Images are to be excluded, and the rest of the data repeated exactly.
[Start of section]
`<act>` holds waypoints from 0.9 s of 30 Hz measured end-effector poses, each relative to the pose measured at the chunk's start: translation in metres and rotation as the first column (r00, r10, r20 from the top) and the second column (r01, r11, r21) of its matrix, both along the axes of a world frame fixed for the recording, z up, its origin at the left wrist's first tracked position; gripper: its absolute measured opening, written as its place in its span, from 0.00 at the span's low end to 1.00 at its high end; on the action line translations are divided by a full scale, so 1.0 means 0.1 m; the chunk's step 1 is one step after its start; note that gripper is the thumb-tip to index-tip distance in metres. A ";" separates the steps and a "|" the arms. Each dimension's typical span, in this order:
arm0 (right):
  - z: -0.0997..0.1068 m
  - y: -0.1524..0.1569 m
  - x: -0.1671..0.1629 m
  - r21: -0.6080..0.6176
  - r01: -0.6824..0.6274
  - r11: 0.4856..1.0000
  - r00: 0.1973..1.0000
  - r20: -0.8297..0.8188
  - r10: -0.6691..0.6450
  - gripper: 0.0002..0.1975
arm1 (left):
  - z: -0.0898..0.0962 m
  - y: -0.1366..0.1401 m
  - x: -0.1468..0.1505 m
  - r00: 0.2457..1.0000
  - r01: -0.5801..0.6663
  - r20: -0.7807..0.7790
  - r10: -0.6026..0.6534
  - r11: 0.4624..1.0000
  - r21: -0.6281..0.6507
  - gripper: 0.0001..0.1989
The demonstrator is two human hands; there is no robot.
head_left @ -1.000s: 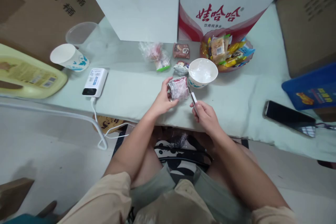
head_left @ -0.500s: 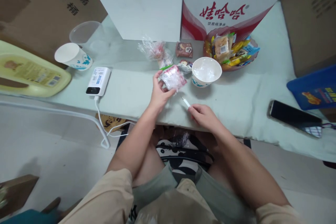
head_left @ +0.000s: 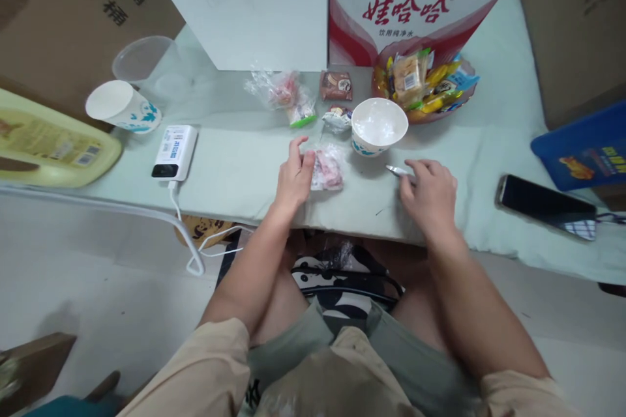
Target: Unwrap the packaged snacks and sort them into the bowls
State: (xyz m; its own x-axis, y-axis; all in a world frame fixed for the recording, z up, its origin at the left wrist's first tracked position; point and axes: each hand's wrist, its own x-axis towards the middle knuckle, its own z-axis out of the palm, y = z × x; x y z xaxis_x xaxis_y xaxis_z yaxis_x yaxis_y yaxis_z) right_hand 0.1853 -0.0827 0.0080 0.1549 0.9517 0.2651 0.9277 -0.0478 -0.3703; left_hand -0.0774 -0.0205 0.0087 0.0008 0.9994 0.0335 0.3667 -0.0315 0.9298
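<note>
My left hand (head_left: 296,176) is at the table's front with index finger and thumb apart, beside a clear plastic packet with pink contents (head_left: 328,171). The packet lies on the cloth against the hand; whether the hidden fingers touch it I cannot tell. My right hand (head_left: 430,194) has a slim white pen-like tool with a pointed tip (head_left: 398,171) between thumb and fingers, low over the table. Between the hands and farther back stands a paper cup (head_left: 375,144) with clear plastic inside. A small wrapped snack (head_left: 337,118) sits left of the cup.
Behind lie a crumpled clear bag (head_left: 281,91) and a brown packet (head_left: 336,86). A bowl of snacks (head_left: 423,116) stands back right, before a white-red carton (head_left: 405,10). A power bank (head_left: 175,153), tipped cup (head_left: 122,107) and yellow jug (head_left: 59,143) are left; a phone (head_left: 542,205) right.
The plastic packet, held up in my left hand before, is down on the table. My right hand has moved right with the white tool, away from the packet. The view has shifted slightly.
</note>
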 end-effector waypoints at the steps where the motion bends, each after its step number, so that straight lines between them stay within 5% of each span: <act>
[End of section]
**RESPONSE TO THE EXERCISE**
`<act>` holds waypoints from 0.9 s of 30 Hz measured end-effector poses, each relative to the pose measured at the chunk's start: translation in metres and rotation as the first column (r00, r10, r20 from the top) and the second column (r01, r11, r21) of its matrix, both along the axes of a world frame fixed for the recording, z up, its origin at the left wrist's first tracked position; gripper: its absolute measured opening, written as its place in its span, from 0.00 at the span's low end to 1.00 at its high end; on the action line translations are divided by a full scale, so 1.0 means 0.1 m; the chunk's step 1 is one step after its start; note that gripper is the thumb-tip to index-tip distance in metres. A ";" separates the steps and a "|" the arms. Each dimension's typical span, in this order:
arm0 (right):
  - z: -0.0997..0.1068 m
  - y: -0.1524..0.1569 m
  - x: -0.1671..0.1629 m
  - r21: -0.6080..0.6176
  - r01: -0.6824..0.6274
  - r11: 0.4856..1.0000
  - r00: 0.1973..1.0000
  - r20: -0.8297..0.8188
  - r10: -0.6691..0.6450
  - gripper: 0.0002..0.1975
arm1 (left):
  - z: -0.0898..0.0962 m
  - y: -0.1366..0.1401 m
  - x: -0.1468..0.1505 m
  - r00: 0.2457..1.0000
  - r01: -0.5801..0.6663
  - r20: -0.7807..0.7790
  - r10: -0.6026..0.6534
  - r11: 0.4624..1.0000
  - r21: -0.6281..0.6507
  - gripper: 0.0001..0.1989
The demonstrator is two human hands; there is no robot.
head_left @ -1.000s: 
head_left @ -0.500s: 
head_left @ +0.000s: 
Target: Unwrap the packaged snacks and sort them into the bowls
State: (xyz m; its own x-axis, y-axis; all in a world frame fixed for the recording, z up, its origin at the left wrist's first tracked position; point and axes: each hand's wrist, its own x-axis towards the middle knuckle, its own z-axis out of the palm, y = z × x; x y z xaxis_x xaxis_y xaxis_z yaxis_x yaxis_y yaxis_z) right_hand 0.1853 -0.0827 0.0080 0.1549 0.9517 0.2651 0.9277 -0.0478 -0.3703; left_hand -0.0774 -0.0205 0.0087 0.0008 0.9994 0.0335 0.3667 -0.0315 0.9298
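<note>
My left hand (head_left: 296,176) is at the table's front with index finger and thumb apart, beside a clear plastic packet with pink contents (head_left: 328,171). The packet lies on the cloth against the hand; whether the hidden fingers touch it I cannot tell. My right hand (head_left: 430,194) has a slim white pen-like tool with a pointed tip (head_left: 398,171) between thumb and fingers, low over the table. Between the hands and farther back stands a paper cup (head_left: 375,144) with clear plastic inside. A small wrapped snack (head_left: 337,118) sits left of the cup.
Behind lie a crumpled clear bag (head_left: 281,91) and a brown packet (head_left: 336,86). A bowl of snacks (head_left: 423,116) stands back right, before a white-red carton (head_left: 405,10). A power bank (head_left: 175,153), tipped cup (head_left: 122,107) and yellow jug (head_left: 59,143) are left; a phone (head_left: 542,205) right.
The plastic packet, held up in my left hand before, is down on the table. My right hand has moved right with the white tool, away from the packet. The view has shifted slightly.
</note>
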 end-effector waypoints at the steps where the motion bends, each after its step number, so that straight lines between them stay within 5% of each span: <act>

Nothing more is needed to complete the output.